Return only the stretch of the material below that begins with the line containing "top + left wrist" and ends with the line containing "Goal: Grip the", exactly; both of those lines belong to it.

__________________________________________________

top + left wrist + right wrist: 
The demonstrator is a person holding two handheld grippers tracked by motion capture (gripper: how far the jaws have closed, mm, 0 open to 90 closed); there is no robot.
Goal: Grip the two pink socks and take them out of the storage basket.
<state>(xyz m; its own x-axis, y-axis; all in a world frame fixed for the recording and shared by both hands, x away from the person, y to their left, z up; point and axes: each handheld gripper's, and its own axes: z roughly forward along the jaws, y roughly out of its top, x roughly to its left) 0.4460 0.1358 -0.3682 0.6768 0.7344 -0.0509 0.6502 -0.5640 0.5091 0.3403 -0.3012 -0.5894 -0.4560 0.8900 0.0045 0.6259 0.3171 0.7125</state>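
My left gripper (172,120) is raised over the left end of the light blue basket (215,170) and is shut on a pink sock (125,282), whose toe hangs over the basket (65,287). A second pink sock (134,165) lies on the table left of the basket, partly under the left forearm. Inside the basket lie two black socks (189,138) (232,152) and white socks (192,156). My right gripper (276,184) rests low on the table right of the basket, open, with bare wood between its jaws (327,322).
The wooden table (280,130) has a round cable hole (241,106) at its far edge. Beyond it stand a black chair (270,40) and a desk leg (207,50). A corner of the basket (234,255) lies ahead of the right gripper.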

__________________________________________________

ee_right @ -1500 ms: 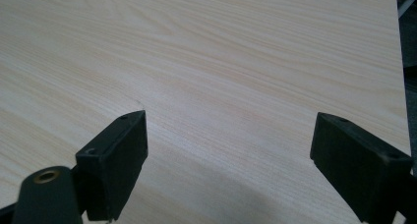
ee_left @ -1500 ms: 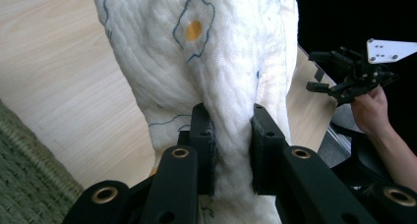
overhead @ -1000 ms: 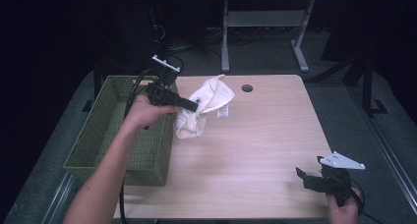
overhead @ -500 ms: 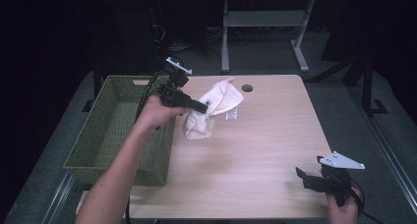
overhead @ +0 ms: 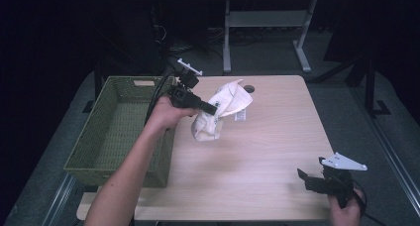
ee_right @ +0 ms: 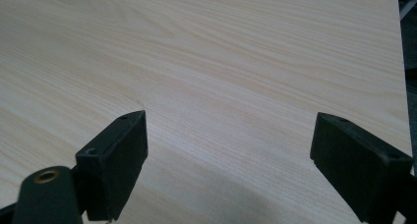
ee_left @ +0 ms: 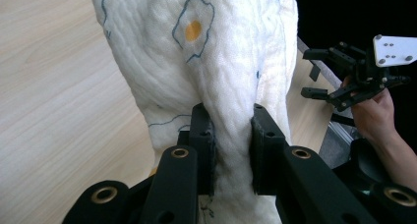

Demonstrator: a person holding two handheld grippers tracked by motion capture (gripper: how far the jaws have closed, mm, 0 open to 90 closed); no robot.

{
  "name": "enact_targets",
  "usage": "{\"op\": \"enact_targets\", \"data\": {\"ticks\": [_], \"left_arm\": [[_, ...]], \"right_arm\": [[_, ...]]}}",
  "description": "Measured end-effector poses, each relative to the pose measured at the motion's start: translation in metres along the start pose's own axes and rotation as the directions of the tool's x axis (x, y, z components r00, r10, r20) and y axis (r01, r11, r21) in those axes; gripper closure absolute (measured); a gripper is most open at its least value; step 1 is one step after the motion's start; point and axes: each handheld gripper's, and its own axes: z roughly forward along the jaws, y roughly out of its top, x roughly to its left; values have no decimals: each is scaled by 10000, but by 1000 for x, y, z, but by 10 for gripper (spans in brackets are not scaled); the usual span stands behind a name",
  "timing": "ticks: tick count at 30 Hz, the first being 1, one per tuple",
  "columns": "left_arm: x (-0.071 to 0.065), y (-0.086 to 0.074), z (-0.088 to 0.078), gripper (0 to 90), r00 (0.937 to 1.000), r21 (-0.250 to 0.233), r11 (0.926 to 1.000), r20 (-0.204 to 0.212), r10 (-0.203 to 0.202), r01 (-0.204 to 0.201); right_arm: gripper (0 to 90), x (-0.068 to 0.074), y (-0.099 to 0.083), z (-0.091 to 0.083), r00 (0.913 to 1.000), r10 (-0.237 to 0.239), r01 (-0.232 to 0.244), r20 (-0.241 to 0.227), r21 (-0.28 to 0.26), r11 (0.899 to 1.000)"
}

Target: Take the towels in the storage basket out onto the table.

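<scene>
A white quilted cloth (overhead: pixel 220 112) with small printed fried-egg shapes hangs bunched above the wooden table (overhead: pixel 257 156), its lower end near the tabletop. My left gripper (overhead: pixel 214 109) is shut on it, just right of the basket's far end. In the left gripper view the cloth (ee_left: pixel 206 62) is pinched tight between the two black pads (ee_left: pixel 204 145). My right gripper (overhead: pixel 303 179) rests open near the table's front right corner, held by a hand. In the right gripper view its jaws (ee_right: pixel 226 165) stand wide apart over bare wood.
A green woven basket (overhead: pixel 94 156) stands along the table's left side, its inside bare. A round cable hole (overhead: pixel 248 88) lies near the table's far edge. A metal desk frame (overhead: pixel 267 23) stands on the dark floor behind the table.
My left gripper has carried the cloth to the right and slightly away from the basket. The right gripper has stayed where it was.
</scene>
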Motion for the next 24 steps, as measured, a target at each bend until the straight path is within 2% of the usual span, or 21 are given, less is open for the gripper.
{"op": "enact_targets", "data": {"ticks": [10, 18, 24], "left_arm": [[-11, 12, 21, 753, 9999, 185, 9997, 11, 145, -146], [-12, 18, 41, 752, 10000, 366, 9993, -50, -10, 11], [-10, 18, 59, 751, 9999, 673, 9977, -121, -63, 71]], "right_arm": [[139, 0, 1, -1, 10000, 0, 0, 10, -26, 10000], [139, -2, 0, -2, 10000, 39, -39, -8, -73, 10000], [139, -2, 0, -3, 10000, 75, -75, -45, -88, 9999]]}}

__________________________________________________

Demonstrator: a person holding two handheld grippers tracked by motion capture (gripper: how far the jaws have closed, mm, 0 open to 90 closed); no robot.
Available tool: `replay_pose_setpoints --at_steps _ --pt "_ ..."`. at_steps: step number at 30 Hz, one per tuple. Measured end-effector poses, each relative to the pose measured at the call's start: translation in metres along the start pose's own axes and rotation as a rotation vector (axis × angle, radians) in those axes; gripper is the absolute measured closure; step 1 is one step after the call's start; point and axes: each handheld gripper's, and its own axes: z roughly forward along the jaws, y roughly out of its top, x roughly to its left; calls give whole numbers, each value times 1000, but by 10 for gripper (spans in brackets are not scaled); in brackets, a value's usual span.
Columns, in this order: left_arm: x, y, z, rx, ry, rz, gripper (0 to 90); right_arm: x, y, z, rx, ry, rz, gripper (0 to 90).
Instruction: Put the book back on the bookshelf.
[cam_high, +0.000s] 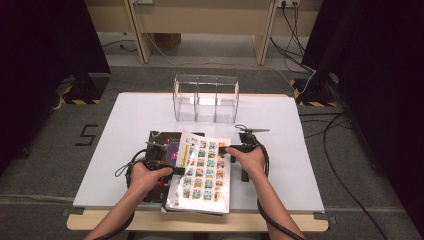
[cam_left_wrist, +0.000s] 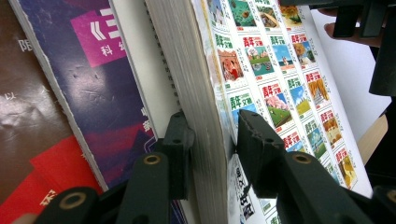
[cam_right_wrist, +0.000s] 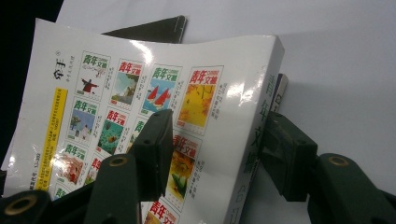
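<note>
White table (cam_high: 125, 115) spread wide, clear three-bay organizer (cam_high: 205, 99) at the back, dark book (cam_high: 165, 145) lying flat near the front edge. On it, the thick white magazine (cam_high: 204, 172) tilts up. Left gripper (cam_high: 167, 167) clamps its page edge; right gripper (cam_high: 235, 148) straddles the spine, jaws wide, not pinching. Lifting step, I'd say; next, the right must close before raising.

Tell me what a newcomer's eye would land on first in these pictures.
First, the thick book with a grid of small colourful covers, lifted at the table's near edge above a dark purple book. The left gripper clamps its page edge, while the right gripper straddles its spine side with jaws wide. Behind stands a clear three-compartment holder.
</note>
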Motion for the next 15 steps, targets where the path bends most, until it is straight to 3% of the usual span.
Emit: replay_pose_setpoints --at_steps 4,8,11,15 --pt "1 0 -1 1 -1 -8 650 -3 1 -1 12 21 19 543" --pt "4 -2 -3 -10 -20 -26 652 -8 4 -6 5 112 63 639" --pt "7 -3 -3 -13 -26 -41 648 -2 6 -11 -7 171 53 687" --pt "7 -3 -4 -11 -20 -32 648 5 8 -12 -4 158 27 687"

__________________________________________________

> [Solution to the problem]:
top + left wrist + right wrist: 
The demonstrator is a person holding two handheld grippers tracked by motion capture (gripper: how far the jaws have closed, mm, 0 open to 90 closed); there is no robot.
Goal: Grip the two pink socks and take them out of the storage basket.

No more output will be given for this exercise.